TASK STATEMENT: Among the records below, how many lines contain "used"? State the number and nothing more.

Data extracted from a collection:
=-=-=

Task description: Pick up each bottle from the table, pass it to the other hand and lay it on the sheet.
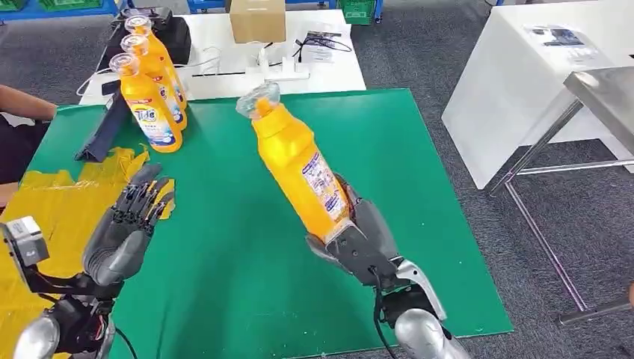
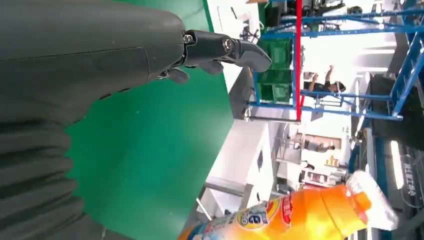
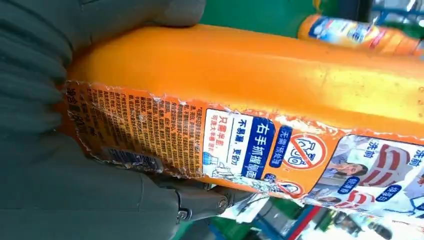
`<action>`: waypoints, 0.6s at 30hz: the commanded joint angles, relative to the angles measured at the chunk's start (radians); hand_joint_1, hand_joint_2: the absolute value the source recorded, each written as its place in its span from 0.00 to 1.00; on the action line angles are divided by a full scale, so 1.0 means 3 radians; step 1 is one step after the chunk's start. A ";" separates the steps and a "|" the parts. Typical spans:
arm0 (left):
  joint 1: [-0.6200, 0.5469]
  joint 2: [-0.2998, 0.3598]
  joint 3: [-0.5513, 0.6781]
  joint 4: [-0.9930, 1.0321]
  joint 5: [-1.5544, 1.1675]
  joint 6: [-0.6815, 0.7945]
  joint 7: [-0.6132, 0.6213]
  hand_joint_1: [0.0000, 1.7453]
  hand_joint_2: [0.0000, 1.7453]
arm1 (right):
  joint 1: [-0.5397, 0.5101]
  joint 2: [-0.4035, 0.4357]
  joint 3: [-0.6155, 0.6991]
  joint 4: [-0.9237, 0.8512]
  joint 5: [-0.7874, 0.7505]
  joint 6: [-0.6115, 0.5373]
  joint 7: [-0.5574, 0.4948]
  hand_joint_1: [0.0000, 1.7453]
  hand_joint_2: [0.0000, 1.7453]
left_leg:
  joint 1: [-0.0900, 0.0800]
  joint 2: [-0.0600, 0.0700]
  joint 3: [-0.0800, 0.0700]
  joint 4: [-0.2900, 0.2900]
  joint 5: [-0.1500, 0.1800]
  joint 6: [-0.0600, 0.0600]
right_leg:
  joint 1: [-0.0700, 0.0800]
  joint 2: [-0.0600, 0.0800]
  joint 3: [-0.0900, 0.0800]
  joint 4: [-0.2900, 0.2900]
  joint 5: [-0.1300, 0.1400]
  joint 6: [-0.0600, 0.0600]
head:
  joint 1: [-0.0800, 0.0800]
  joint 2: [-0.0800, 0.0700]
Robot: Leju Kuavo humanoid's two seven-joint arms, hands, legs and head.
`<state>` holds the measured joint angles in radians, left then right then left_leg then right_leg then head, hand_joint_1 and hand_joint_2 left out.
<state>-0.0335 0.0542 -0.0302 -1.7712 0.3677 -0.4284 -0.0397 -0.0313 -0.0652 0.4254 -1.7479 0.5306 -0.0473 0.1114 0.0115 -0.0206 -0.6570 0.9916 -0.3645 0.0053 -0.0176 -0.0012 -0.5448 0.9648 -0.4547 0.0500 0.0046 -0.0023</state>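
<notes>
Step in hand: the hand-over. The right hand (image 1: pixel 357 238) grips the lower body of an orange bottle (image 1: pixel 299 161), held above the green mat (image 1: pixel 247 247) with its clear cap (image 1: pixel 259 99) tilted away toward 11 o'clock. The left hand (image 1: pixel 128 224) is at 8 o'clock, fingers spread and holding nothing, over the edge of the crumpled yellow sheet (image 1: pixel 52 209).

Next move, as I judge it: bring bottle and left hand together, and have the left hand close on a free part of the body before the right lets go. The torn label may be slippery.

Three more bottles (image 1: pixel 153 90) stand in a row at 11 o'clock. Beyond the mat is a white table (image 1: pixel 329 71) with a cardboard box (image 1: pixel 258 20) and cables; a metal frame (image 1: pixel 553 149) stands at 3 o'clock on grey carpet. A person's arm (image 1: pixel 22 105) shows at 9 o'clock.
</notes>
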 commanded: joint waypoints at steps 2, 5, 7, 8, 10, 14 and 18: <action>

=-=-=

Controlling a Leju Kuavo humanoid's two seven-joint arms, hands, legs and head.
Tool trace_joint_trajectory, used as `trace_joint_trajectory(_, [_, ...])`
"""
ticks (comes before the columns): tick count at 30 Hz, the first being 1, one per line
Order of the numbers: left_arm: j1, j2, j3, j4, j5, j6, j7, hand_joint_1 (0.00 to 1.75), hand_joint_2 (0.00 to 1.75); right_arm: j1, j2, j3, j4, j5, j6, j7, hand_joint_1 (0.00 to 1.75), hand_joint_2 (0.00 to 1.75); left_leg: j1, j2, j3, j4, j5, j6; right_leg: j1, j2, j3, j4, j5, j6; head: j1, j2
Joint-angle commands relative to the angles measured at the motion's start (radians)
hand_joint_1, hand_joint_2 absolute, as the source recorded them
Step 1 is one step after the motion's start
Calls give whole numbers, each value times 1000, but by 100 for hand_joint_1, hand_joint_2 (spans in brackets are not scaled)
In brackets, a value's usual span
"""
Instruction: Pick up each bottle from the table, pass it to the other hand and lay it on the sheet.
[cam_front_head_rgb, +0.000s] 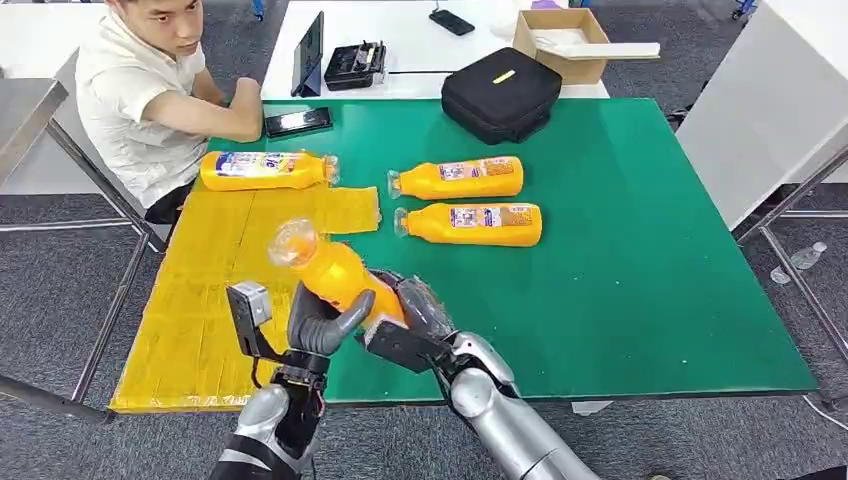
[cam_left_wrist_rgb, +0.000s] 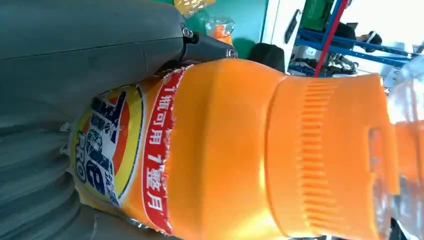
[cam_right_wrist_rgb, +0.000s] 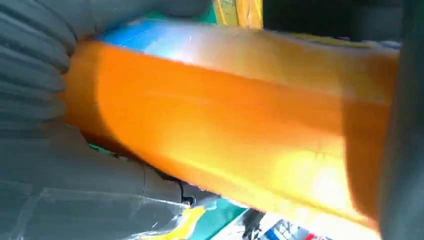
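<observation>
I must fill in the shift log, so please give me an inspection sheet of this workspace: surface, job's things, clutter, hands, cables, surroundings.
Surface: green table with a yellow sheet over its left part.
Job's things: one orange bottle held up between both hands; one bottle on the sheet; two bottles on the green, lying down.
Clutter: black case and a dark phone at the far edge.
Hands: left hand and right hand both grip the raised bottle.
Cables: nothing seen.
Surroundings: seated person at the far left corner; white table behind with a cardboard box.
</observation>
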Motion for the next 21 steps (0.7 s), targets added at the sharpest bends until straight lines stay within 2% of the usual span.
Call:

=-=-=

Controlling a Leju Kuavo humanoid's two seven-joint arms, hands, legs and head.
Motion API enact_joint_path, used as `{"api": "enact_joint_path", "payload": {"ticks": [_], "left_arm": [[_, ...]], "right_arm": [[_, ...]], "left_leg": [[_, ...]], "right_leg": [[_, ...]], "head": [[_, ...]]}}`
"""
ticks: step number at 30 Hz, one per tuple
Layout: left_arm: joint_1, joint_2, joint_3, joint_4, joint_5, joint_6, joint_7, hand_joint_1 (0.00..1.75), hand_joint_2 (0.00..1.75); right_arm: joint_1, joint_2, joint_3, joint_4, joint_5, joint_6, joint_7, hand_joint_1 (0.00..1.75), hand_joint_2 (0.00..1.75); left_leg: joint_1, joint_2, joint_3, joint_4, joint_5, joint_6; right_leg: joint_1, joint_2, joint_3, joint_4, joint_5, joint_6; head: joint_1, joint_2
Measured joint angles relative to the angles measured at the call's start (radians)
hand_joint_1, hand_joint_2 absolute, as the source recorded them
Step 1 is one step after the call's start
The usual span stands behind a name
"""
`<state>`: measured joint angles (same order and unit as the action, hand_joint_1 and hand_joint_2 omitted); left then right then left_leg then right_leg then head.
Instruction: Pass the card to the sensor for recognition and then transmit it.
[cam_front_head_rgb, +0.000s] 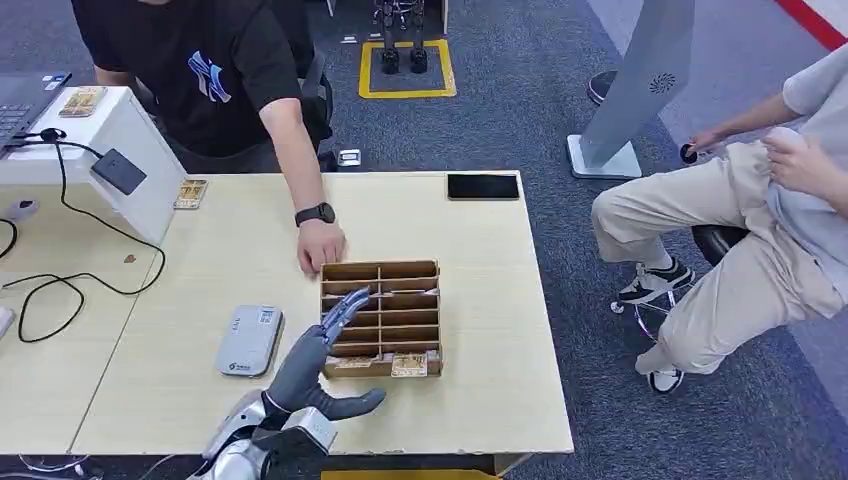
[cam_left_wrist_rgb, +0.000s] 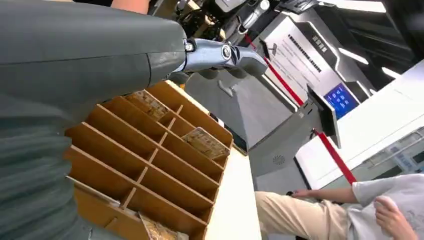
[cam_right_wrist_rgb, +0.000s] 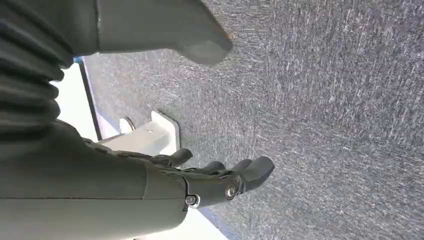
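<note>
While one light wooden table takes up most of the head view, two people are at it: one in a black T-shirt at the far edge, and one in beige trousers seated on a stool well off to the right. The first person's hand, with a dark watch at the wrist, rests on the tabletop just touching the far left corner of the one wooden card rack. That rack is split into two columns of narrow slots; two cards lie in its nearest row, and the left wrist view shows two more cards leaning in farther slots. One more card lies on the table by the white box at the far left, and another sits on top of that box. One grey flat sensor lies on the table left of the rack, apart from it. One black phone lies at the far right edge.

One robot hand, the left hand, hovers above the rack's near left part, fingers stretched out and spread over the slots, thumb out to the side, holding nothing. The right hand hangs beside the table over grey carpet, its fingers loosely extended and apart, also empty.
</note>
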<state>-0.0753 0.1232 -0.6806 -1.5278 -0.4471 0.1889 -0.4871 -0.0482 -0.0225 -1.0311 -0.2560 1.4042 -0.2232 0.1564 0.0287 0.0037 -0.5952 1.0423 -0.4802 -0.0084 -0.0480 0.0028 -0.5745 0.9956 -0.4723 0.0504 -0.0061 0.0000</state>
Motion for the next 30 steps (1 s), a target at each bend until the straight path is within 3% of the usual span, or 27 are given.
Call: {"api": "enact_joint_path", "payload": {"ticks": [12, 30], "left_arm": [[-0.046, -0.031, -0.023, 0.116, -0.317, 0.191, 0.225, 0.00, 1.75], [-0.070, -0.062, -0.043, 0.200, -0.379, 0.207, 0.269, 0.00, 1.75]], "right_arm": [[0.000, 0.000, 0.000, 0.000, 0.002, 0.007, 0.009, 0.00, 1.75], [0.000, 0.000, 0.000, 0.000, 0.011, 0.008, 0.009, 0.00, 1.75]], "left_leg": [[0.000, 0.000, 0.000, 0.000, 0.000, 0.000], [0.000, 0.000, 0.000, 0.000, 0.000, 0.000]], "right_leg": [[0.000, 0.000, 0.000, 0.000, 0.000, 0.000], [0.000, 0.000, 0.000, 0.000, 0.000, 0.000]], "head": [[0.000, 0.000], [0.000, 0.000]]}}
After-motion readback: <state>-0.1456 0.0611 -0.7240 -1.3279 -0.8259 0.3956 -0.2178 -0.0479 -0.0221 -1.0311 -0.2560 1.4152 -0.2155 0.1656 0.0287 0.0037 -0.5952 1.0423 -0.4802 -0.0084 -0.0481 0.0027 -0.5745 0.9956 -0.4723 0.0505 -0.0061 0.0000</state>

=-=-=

ANSWER BOX: 2